Below is a block of entries; repeat exactly the lines starting at the line that contains "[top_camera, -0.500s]" and ending at the line that contains "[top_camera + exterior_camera", both included.

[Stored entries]

BEGIN

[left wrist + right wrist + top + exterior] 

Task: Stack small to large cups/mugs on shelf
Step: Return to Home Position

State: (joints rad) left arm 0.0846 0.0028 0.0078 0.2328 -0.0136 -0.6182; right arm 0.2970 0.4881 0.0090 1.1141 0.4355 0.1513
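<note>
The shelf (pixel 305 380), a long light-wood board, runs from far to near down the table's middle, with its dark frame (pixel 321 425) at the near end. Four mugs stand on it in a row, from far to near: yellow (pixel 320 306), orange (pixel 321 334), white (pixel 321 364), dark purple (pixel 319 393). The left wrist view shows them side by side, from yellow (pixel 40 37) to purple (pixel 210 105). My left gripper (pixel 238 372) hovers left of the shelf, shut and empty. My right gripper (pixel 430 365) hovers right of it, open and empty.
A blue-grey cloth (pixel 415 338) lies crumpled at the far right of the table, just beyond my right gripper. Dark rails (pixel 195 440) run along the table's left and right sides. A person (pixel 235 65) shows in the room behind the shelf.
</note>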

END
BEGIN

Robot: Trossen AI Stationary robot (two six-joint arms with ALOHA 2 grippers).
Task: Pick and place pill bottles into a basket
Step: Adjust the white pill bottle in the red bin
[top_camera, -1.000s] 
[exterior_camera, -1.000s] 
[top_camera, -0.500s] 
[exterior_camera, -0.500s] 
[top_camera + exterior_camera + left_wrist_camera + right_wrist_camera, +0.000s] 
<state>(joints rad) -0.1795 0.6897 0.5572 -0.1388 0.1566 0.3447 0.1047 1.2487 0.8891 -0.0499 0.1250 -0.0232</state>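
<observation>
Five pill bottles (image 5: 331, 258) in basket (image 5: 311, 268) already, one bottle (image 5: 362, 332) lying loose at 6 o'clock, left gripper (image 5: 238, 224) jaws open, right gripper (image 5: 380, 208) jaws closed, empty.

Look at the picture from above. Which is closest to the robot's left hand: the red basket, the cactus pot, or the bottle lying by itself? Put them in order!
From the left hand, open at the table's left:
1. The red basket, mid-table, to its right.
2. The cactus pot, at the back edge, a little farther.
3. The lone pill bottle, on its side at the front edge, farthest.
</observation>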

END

• [EXERCISE RESPONSE]:
[top_camera, -0.500s] 
[exterior_camera, -0.500s] 
[top_camera + exterior_camera + left_wrist_camera + right_wrist_camera, +0.000s] 

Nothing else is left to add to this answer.